Consumers’ Research stressed that the “vast array of administrative rules” means factual distinctions will always exist—but should never wipe away government liability for unconstitutional pressure campaigns. Business and financial law scholars likewise criticized the 2nd Circuit for pretending Bantam applies only to “conduits of speech,” noting that large organizations cannot operate without the financial services Vullo targeted. Cutting off those services inevitably cripples their ability to speak.
Scholars, including George Mason University’s Todd Zywicki, argued that Vullo exploited a regulatory environment where businesses fear ignoring even “non-binding” statements from regulators. Courts, they said, must not overlook the “deliberate and repeated” nature of her conduct, which she carried out alongside then-Gov. Andrew Cuomo.

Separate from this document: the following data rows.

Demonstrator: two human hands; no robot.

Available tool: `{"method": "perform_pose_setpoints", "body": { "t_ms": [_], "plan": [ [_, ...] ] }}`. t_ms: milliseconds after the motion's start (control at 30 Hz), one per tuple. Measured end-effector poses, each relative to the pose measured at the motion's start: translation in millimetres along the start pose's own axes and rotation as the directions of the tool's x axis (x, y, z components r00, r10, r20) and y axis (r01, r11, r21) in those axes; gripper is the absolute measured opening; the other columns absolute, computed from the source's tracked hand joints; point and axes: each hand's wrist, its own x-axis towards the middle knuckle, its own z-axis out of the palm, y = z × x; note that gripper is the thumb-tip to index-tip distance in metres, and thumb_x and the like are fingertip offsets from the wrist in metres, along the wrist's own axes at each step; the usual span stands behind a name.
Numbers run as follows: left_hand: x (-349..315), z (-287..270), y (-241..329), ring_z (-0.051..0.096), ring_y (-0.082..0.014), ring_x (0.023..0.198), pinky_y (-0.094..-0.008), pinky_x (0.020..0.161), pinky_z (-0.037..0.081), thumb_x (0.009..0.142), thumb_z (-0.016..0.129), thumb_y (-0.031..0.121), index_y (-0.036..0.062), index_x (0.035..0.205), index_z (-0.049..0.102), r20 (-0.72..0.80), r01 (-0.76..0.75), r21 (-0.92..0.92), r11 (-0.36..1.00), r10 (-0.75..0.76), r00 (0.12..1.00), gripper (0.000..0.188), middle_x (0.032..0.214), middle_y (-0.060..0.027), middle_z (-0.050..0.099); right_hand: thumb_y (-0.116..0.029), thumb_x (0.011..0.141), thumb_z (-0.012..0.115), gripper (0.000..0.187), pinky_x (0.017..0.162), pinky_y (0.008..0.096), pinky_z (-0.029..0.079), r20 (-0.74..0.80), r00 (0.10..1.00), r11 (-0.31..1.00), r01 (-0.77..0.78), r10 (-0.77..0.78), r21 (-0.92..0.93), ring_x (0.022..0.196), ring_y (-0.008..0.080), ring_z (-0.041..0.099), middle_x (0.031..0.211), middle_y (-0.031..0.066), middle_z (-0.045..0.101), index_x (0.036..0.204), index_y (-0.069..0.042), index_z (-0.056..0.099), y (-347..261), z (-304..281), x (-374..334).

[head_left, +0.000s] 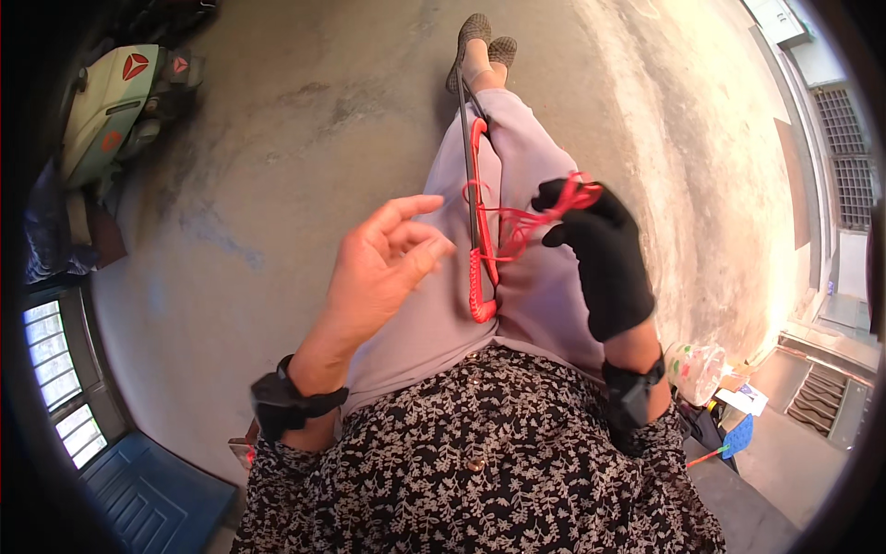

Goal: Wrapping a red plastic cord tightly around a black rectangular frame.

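The floor (688,171) is brightly lit, with warm glare concentrated toward the right, while the left side is left dimmer. The barred window (53,355) at lower left is washed out. Straight edges are bowed by the fisheye, corners are blackened, and the black-gloved right hand (607,263) is slightly blurred

A pale motor scooter (109,115) is parked on the concrete floor (305,111). At lower left, a barred window (53,355) is seen near a blue panel (157,499); at right, a blue flyswatter (736,438) is placed near a flowered bag (694,372).
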Motion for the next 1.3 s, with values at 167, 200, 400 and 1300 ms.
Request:
{"method": "perform_pose_setpoints", "body": {
  "t_ms": [167, 200, 400, 1300],
  "plan": [
    [-6.2, 22.6, 4.8, 0.057, -0.0278, 0.110, -0.0310, 0.076, 0.054, 0.095, 0.053, 0.037, 0.0027, 0.142, 0.028, 0.358, 0.221, -0.729, 0.648, 0.087, 0.930, 0.063, 0.122, -0.0187, 0.056, -0.007, 0.085, 0.062, 0.025, 0.065, 0.0255, 0.051, 0.122, 0.991, 0.998, 0.054, -0.059, 0.044, 0.073, 0.0162, 0.063, 0.089, 0.0100, 0.065, 0.107, 0.003, 0.057, -28.9, 24.2, -45.7],
    [-5.0, 26.4, 3.5, 0.057, -0.0266, 0.112, -0.0306, 0.077, 0.053, 0.096, 0.052, 0.035, 0.0031, 0.138, 0.037, 0.323, 0.236, -0.828, 0.508, 0.089, 0.942, 0.055, 0.121, -0.0162, 0.057, -0.009, 0.086, 0.062, 0.026, 0.064, 0.0244, 0.050, 0.180, 0.981, 0.997, 0.072, -0.073, 0.013, 0.070, 0.0153, 0.062, 0.088, 0.0093, 0.065, 0.108, 0.003, 0.055, -26.8, 19.5, -50.2],
    [-11.0, -10.2, -35.5, 0.054, -0.0172, 0.084, -0.0282, 0.064, 0.048, 0.096, 0.050, 0.032, -0.0005, 0.117, 0.052, 0.246, 0.245, -0.935, 0.256, -0.026, 0.969, 0.039, 0.089, -0.0067, 0.055, -0.012, 0.086, 0.067, 0.031, 0.058, 0.0206, 0.046, 0.359, 0.856, 0.893, -0.436, 0.372, 0.115, 0.067, 0.0077, 0.056, 0.083, 0.0028, 0.060, 0.111, 0.001, 0.055, 1.2, 1.4, -34.6],
    [9.3, 17.0, -46.5, 0.063, -0.0116, 0.084, -0.0230, 0.064, 0.053, 0.094, 0.052, 0.008, -0.0034, 0.126, 0.052, 0.109, 0.071, -0.129, 0.989, -0.057, 0.992, 0.034, 0.109, -0.0116, 0.062, -0.008, 0.084, 0.064, 0.014, 0.067, 0.0254, 0.049, 0.074, 0.985, 0.856, 0.171, -0.154, -0.488, 0.076, 0.0095, 0.060, 0.088, 0.0027, 0.065, 0.097, -0.001, 0.065, 63.4, 12.2, -2.4]
  ]
}}
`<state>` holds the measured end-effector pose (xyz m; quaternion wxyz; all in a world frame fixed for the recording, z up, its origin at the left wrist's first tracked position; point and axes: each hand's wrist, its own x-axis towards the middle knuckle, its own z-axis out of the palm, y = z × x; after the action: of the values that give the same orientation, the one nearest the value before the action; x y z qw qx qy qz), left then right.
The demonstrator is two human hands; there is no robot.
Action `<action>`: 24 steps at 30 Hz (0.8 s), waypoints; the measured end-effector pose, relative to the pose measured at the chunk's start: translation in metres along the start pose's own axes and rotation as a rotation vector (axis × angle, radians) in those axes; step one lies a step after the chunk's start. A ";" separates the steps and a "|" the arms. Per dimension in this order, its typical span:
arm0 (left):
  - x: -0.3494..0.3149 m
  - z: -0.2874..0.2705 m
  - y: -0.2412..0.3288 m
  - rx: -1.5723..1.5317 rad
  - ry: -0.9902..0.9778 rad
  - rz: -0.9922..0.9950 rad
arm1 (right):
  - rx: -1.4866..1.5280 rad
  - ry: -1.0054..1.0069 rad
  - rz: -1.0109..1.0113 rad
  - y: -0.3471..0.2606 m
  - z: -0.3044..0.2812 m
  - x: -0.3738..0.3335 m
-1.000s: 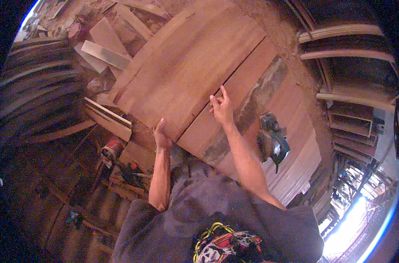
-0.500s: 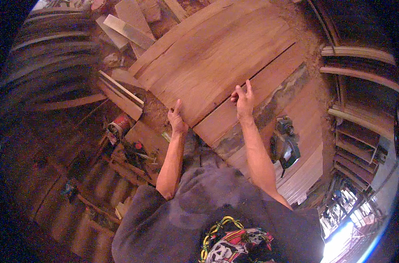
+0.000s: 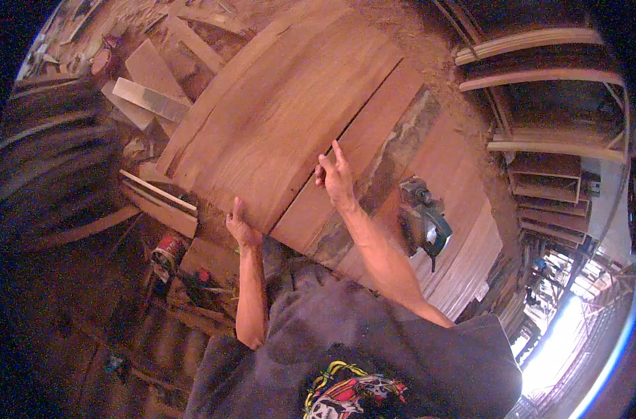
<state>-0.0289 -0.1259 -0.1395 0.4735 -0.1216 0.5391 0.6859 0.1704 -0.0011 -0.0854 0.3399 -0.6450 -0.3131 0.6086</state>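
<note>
A wide reddish-brown wooden panel [image 3: 262,119] lies in front of me, its near end toward my body. My left hand [image 3: 244,229] is closed at the panel's near edge, one digit stretched along the top; the remaining fingers are mostly hidden. Beside the panel, across a narrow dark gap, lies a narrower plank [image 3: 360,133]. Over that gap is my right hand [image 3: 337,180], holding nothing, its index finger pointing away from me and other fingers partly bent. Right of my right forearm, a dark handheld power tool [image 3: 425,216] rests on the boards; its exact kind is unclear.
Offcuts [image 3: 150,101] lie in a pile at the far left. A red tin [image 3: 168,251] stands left of my left forearm, near some narrow strips [image 3: 161,206]. Sawdust [image 3: 447,87] covers the ground beyond the planks. Wooden shelving or frames [image 3: 548,171] stand at the right.
The view has shifted, so the panel, hands and power tool all sit farther left in the picture. Both hands keep nearly the same pose and place on the wood.
</note>
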 end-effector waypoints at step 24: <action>0.005 -0.015 -0.008 0.015 0.017 0.018 | -0.013 -0.008 0.021 -0.008 0.001 -0.010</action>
<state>-0.0308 -0.1365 -0.1540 0.4634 -0.1189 0.5495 0.6850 0.1693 -0.0048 -0.0727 0.3280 -0.6480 -0.3116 0.6127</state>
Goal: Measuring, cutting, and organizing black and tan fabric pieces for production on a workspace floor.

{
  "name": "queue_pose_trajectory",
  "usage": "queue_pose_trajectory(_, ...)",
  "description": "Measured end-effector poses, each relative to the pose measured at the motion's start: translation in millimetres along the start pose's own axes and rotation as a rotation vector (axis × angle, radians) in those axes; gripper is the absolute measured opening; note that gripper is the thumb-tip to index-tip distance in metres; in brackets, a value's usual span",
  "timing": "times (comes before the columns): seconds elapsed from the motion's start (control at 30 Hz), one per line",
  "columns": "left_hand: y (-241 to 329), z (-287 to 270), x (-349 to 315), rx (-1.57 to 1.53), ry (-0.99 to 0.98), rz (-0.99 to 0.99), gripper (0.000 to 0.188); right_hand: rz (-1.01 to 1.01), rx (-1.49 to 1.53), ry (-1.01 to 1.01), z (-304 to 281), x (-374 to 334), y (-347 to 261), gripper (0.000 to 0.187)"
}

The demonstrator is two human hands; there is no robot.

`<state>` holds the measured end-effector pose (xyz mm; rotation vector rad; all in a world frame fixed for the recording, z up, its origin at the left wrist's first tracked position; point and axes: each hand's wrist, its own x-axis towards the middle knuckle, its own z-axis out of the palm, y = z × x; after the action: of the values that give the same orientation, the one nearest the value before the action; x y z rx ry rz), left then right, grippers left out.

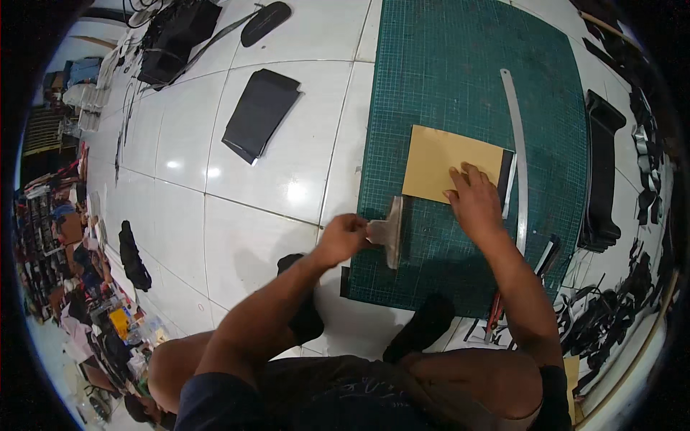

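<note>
My left hand (341, 239) is closed around the short handle of a wide, T-shaped metal scraper (393, 233), its broad edge over the green cutting mat (453, 72). My right hand (476, 201) lies with fingers spread on a tan rectangular board (435, 161), pressing near its right side. From beneath the board's right edge shows a black sheet (507, 161) with a white border; the rest of it is hidden. A long steel ruler (517, 144) lies on the mat just right of the board.
On the white tiled floor lie a folded black piece (262, 115), a black oval piece (266, 23) and a black bag (180, 39). Stacked black pieces (601, 172) sit right of the mat. A red-handled tool (494, 316) and black scraps (611, 309) are at the lower right.
</note>
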<state>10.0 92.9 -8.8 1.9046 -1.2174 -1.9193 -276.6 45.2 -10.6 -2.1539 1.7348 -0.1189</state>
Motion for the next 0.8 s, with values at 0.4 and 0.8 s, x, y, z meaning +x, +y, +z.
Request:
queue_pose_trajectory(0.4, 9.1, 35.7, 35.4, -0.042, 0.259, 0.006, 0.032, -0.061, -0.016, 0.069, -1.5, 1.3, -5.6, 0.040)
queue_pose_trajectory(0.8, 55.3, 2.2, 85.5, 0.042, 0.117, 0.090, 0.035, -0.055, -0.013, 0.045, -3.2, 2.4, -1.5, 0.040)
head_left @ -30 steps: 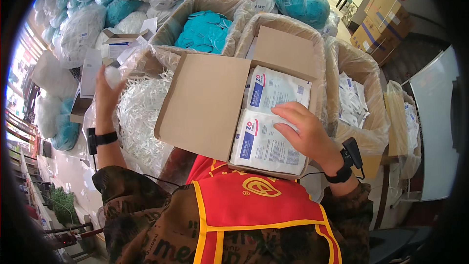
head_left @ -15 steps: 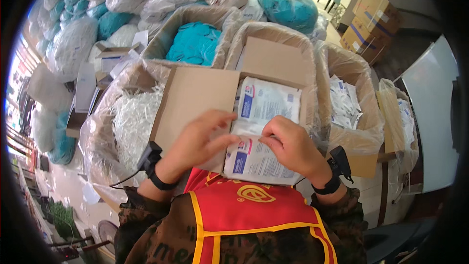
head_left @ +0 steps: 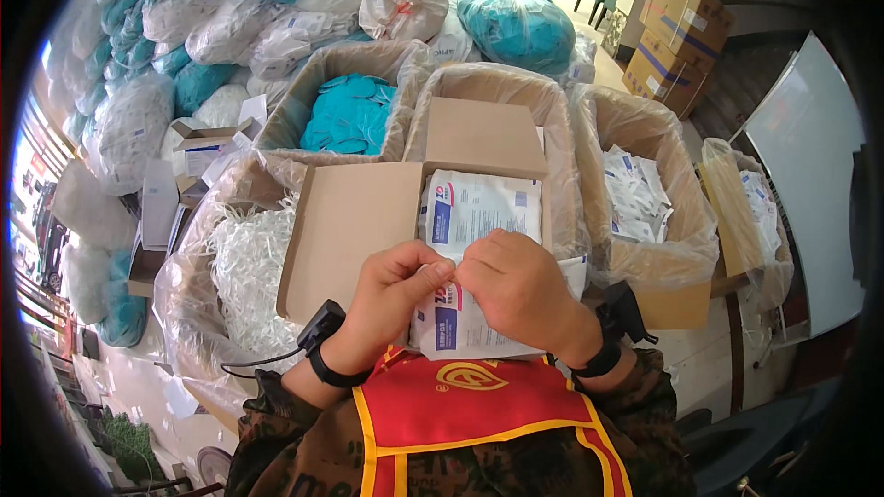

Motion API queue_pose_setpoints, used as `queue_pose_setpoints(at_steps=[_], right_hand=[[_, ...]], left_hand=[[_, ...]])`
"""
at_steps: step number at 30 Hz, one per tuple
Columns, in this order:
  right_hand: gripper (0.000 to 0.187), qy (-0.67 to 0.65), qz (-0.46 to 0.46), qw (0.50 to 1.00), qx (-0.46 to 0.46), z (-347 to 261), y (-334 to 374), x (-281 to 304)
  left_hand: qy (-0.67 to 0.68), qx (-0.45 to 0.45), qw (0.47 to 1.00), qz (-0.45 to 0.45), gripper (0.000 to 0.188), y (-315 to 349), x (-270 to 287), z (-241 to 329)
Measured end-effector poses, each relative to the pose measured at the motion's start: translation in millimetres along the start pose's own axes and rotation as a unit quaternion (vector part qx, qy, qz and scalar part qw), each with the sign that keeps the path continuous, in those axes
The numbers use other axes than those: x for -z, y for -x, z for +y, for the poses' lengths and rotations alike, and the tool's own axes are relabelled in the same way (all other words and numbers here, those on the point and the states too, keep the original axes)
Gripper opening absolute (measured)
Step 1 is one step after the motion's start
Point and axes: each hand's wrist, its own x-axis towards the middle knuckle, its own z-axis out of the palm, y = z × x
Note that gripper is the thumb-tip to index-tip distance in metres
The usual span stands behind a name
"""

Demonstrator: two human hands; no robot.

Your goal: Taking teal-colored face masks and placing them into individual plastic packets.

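Note:
A flat white printed packet (head_left: 470,331) with blue and pink marks lies in front of me at the near end of an open cardboard box (head_left: 359,230). My left hand (head_left: 391,290) pinches at its upper edge with thumb and forefinger. Right beside it, my right hand (head_left: 520,290) is closed on the same edge, and the fingertips of both hands meet. How much of the edge each holds is partly hidden by the fingers. A similar white packet (head_left: 483,202) lies in the box just beyond my hands.
Lined cartons surround the box: white strips (head_left: 253,258) at left, teal pieces (head_left: 348,115) beyond, small white sachets (head_left: 635,193) at right. Stuffed clear bags (head_left: 516,32) pile up behind. A white panel (head_left: 806,175) leans at far right, near stacked brown cartons (head_left: 680,41).
My left hand has come right from above the box flap, and its spread fingers have closed on the packet's edge. My right hand stays there, still pinching. The view has shifted slightly.

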Motion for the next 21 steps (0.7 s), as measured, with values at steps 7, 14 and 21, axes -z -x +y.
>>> queue_pose_setpoints(at_steps=[7,14,21], right_hand=[[0.012,-0.105,-0.015,0.991,0.081,-38,11,7],[0.013,-0.203,0.022,0.979,0.027,-41,9,47],[0.015,-0.201,0.093,0.972,-0.085,-6,20,11]], left_hand=[[0.074,0.004,0.989,0.130,0.012,-28,22,-25],[-0.439,-0.206,0.872,0.071,0.009,-32,38,-46],[-0.425,-0.324,0.839,-0.104,0.035,-7,20,2]])
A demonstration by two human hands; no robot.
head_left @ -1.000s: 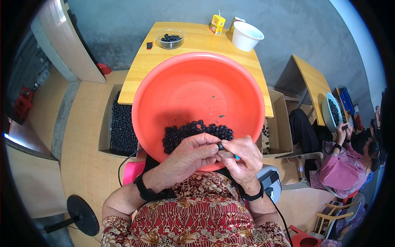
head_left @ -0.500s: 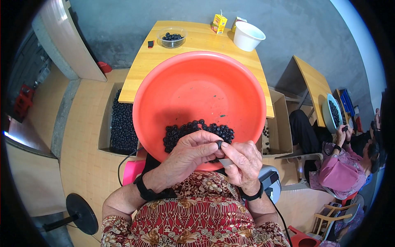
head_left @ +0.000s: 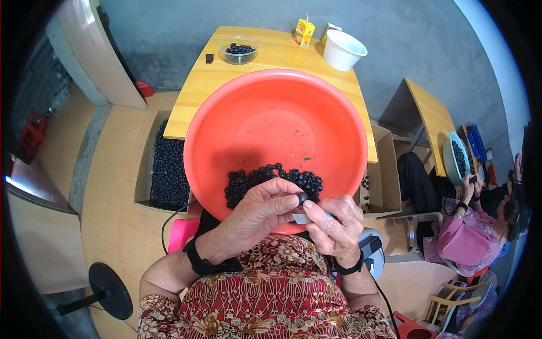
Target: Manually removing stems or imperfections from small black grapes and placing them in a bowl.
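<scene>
We hold one small black berry (head_left: 302,198) at the tips of our left hand (head_left: 261,210), pinched between thumb and fingers. Our right hand (head_left: 336,225) is closed around a small knife (head_left: 304,218) with a blue handle, and its flat blade sits just under the berry. Both hands meet over the near rim of a big red bowl (head_left: 271,121). A pile of black berries (head_left: 271,179) lies in the near part of the bowl, right behind our fingers. The bowl rests on a wooden bench (head_left: 271,59). At the far end of the bench stand a little glass bowl (head_left: 239,50) with berries, a white bowl (head_left: 343,50) and a yellow juice box (head_left: 305,31). A box full of berries (head_left: 168,169) sits on the left, below the bench. Another person (head_left: 477,226) sits far off on the right.
</scene>
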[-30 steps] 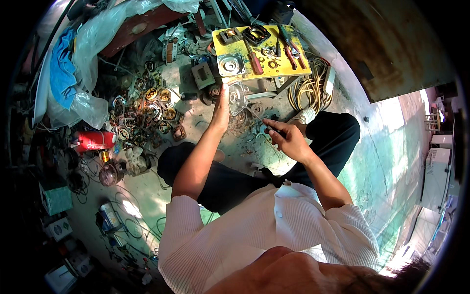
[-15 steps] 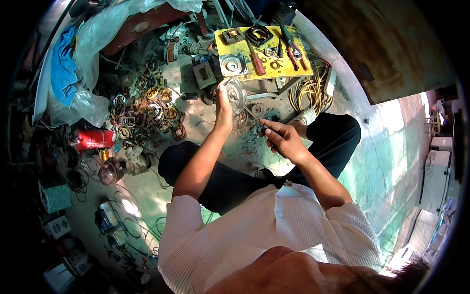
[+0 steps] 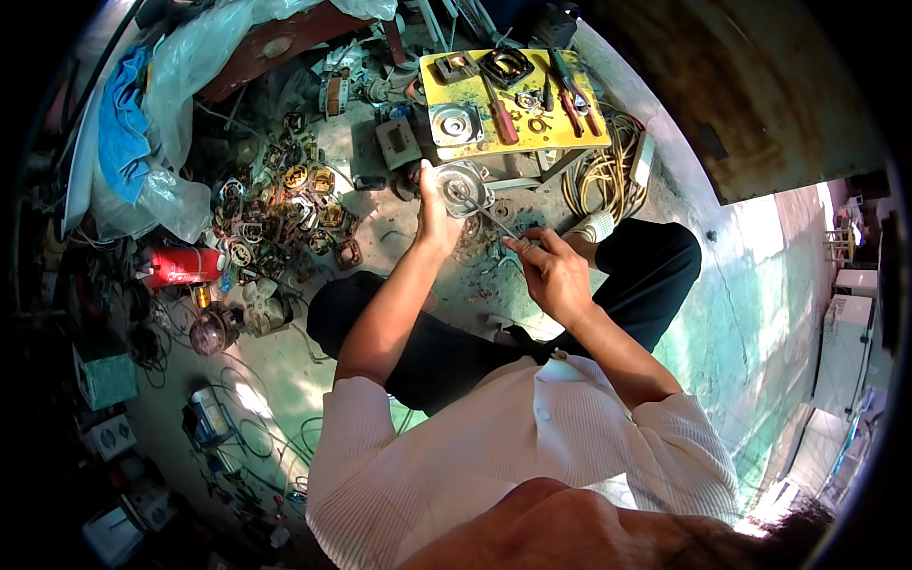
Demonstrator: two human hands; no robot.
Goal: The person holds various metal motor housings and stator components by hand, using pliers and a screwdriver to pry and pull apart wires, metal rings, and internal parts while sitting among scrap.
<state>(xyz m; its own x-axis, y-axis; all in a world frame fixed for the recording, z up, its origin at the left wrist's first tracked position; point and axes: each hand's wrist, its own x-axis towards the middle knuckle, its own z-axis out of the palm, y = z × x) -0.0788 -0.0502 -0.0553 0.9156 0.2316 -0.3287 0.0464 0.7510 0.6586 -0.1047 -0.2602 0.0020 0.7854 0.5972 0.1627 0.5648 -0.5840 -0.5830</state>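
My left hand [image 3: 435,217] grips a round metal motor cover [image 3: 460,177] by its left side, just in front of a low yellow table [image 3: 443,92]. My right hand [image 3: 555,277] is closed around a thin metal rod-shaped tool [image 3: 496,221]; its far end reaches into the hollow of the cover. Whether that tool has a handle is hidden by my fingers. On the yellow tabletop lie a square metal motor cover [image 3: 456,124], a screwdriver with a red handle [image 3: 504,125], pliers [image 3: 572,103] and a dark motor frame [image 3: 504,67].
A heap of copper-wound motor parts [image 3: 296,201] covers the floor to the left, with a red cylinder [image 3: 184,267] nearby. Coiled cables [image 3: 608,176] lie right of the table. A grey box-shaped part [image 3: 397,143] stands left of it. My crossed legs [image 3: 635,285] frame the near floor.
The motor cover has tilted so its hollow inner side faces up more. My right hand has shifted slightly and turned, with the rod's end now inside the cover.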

Institute for Justice: SCOTUS created the problem it now avoids
The Institute for Justice filed one of the blistering briefs, accusing the Supreme Court of contradicting itself—urging judicial restraint in creating remedies while simultaneously inventing qualified immunity out of whole cloth. The doctrine, it argued, protects “desk-bound bureaucrats” who scheme to silence critics more than police officers forced to make split-second decisions. At minimum, IJ argued, qualified immunity should apply only to police.
Gun Owners of America, joined by Citizens United and others, said the doctrine was never meant to protect officials like Vullo—senior regulators with teams of lawyers—not “cops on the beat.” Qualified immunity currently assumes officials have no obligation to understand the Constitution unless a prior court case mirrors their situation exactly, an assumption the brief calls “inherently illogical.”
ADF: Lower courts are playing ‘choose your own adventure’
The Alliance Defending Freedom, which has won 16 Supreme Court cases since 2011, urged the Court to finally clarify the standard. It argued that the 2nd Circuit had to contort itself to shield Vullo by focusing on the “means” she used rather than the obvious unconstitutionality of her actions. ADF said the Court already uses a sliding-scale approach for “clearly established” rights, with specific rules needed in police contexts but broader standards sufficient in non-emergencies like Vullo’s. Because SCOTUS has left that test unclear, lower courts have turned qualified-immunity rulings into a “choose-your-own-adventure” exercise.
FIRE: The law was already clear—Vullo ignored it
The Foundation for Individual Rights and Expression (FIRE) wrote that before Vullo acted, courts nationwide had clearly established that indirect censorship through third-party coercion violates the First Amendment, regardless of the type of business targeted. FIRE cited cases involving land ownership, convention-center operations, and even threats against stores selling a satirical welfare-themed board game.
A broad coalition calls it a ‘proxy war’ on constitutional rights
Another large coalition—led by Advancing American Freedom and the Manhattan Institute—argued that when regulators condition leniency on advancing the government’s unconstitutional goals, they engage in a forbidden “proxy war” on constitutional rights. They compared Vullo’s behavior to the infamous line attributed to King Henry II—“Will no one rid me of this turbulent priest?”—a signal his knights understood as authorization to kill Archbishop Thomas Becket.
The brief even pointed to bipartisan examples of jawboning: Trump-era saber-rattling about “hate speech” after the assassination of Charlie Kirk, FCC threats over alleged “news distortion,” and Biden-era efforts to pressure platforms.